On February 24, 2015, the FDA Dermatologic and Ophthalmic Drugs Advisory Committee and Ophthalmic Devices Panel of the Medical Devices Advisory Committee had voted in support of approval of the NDA for the treatment of progressive keratoconus or corneal ectasia following refractive surgery, both of which are orphan indications.
On the question, “Has substantial evidence of efficacy and safety been demonstrated for the drug device combination of Photrexa Viscous and Photrexa (riboflavin ophthalmic solution) and the KXL System (UVA light) to support approval for progressive keratoconus,” 10 panel members voted “yes,” four voted “no,” and one abstained.
On the question, “Has substantial evidence of efficacy and safety been demonstrated for the drug device combination of Photrexa Viscous and Photrexa and the KXL System to support approval for corneal ectasia following refractive surgery?,” six panel members voted “yes,” four voted “no,” four abstained, and one member did not vote.
The Avedro NDA submission encompassed data from three prospective, randomized, parallel-group, openlabel, sham-controlled, 12-month trials conducted in the United States to determine the safety and effectiveness of riboflavin ophthalmic solutions used in conjunction with UVA irradiation for performing corneal collagen cross-linking in eyes with keratoconus and corneal ectasia following refractive surgery. The KXL System, used in combination with riboflavin ophthalmic solutions, received orphan drug designation for both keratoconus and ectasia following refractive surgery, which might have allowed Avedro 7 years of market exclusivity for the KXL System and certain riboflavin ophthalmic solutions for those indications, had it been approved.
Actavis Completes $70.5 Billion Acquisition of Allergan
Actavis announced that it has completed the acquisition of Allergan in a cash and equity transaction valued at approximately $70.5 billion. The combination creates one of the world’s top 10 pharmaceutical companies by sales revenue, with combined annual pro forma revenues of more than $23 billion anticipated in 2015.
“The combination of Actavis and Allergan creates an exceptional global pharmaceutical company and a leader in a new industry model—Growth Pharma,” Brent Saunders, CEO and president of Actavis, said in the news release. “Anchored by world-renowned brand franchises, a leading global generics business, a premier pharmaceutical development pipeline, and an experienced management team committed to maintaining highly efficient operations across the organization, we are creating an unrivaled foundation for long-term growth.”
Actavis expects the transaction to create about $1.8 billion in operating and financial synergies within 1 year of the close. These synergies exclude any additional revenue or manufacturing synergies and are in addition to the $475 million annual savings previously announced by Allergan in connection with “Project Endurance.” Actavis further expects to generate strong operating cash flow in excess of $8 billion in 2016, which would reportedly enable the company to rapidly de-lever the balance sheet.

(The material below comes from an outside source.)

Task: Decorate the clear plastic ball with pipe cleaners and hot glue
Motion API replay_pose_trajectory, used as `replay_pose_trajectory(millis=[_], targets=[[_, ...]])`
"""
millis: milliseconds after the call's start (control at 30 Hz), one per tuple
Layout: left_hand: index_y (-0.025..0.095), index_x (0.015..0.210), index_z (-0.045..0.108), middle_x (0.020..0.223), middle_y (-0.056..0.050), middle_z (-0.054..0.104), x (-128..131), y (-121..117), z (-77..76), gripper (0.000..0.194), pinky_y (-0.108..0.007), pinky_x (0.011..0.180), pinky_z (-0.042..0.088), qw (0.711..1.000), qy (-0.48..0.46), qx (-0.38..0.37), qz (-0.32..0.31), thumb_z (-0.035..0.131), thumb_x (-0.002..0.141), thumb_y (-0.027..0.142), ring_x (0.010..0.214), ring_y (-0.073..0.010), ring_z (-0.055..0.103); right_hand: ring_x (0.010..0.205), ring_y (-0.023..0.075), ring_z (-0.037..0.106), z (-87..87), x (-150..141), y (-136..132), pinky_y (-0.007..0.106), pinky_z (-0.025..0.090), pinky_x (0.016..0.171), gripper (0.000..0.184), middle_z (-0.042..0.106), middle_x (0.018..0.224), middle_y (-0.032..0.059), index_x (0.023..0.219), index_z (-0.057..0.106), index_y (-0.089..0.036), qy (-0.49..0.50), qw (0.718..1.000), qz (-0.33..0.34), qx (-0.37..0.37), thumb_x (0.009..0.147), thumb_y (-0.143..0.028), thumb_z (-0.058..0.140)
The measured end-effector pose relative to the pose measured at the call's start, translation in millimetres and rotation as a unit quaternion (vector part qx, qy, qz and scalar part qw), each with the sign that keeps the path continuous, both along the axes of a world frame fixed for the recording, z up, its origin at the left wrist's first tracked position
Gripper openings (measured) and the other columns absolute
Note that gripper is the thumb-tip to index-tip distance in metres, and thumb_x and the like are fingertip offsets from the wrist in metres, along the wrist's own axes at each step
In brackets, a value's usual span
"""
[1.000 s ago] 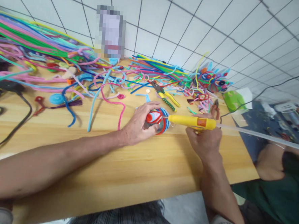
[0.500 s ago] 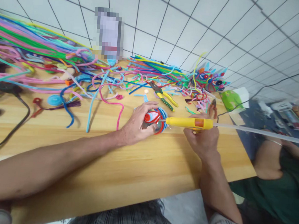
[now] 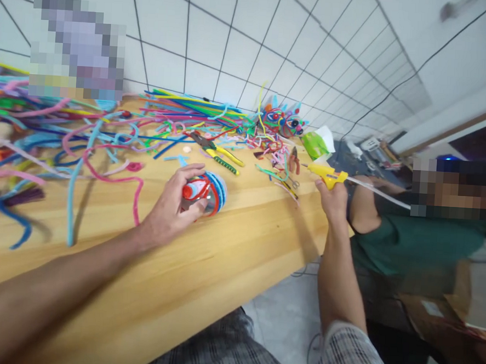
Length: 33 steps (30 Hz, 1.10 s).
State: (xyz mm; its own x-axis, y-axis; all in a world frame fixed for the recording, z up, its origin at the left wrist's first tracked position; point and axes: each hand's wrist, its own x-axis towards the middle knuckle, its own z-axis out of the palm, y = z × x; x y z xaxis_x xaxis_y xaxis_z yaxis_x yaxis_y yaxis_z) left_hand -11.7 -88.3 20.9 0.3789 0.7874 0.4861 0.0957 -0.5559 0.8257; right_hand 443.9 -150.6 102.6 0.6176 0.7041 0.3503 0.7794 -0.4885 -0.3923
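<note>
1. Two bare hands are over a wooden table (image 3: pixel 230 258) set against a white tiled wall (image 3: pixel 219 38).
2. Left hand (image 3: pixel 171 210) rests near the middle of the table, fingers curled and pinching a round pipe-cleaner piece (image 3: pixel 205 192) of coiled red, blue and white. The thumb lies across its top, and the piece sits on the wood, tilted up on edge.
3. Right hand (image 3: pixel 333 201) is off the table's right end, closed round the handle of a yellow glue gun (image 3: pixel 326 173). Its nozzle points left toward the table, and a clear glue stick (image 3: pixel 380 194) juts from the back, running right.
4. Gun and round piece are well apart — nozzle not touching the piece.
5. Behind the round piece lie pliers (image 3: pixel 215 154) with yellow and green grips, flat on the wood.
6. Loose pipe cleaners (image 3: pixel 85 134) in many colours cover the back and left of the table; straight bundles run along the wall, and bent offcuts lie nearer the front.
7. Finished pipe-cleaner figure (image 3: pixel 280 121) — blue, red and pink, with round eyes — stands at the far right corner, with a green tissue pack (image 3: pixel 317 145) just beside it.
8. Another person in a dark green top (image 3: pixel 404 241) sits to the right, beyond the table's end.
9. Checked fabric (image 3: pixel 232 351) of the wearer's clothing shows at the bottom edge.
</note>
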Motion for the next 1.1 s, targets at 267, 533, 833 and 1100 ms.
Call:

Actavis said the combination enhances its international commercial opportunities. The company has an expanded commercial presence now, including approximately 100 countries, with an augmented presence across Canada, Europe, Southeast Asia, and Latin America and a strong footprint in China and India. According to the press release, the combined company will benefit from Allergan’s global brand equity, industry-leading consumer marketing capabilities, and strong consumer awareness of key Allergan products in global markets. On a pro forma basis, the company is expected to have approximately $5 billion in 2015 international revenue, and it will have the opportunity to drive continued growth in international markets through its enhanced portfolio of brands, generics, branded-generic, and over-the-counter products.
The combined company will have a strong commitment to R&D, with an exceptional level of investment of approximately $1.7 billion expected in 2015, focused on the strategic development of innovative and durable value-enhancing products within brands, generics, biologics, and over-the-counter portfolios, according to the news release. The company has more than 20 products in near- or midterm development, including Cariprazine, Eluxadoline, Esmya, Aczone X, and Darpin AMD, among other promising candidates.
Aflibercept Approved for Diabetic Retinopathy in the Presence of Diabetic Macular Edema
The FDA has approved aflibercept (Eylea; Regeneron) for the treatment of diabetic retinopathy (DR) in patients with diabetic macular edema (DME), according to a press release. The approval is for a 2-mg dosage administered every 8 weeks following five initial monthly loading doses.
The FDA relied on data from the phase 3 VISTA-DME and VIVID-DME trials. The trials compared aflibercept 2 mg every 4 weeks, aflibercept 2 mg every 8 weeks following five initial monthly loading doses, and macular laser photocoagulation (at baseline and then as needed) in patients (n = 862) who had DME with central involvement. A prespecified secondary endpoint of the studies assessed patients’ DR severity scored at year 2. In VISTA-DME, 38% of patients in the treatment groups achieved a two-step or better improvement on a DR severity scale compared with 16% of patients in the control group. In VIVID-DME, approximately 30% of patients in the treatment group achieved a two-step or better improvement on the DR severity scale compared with 8% of patients in the control group.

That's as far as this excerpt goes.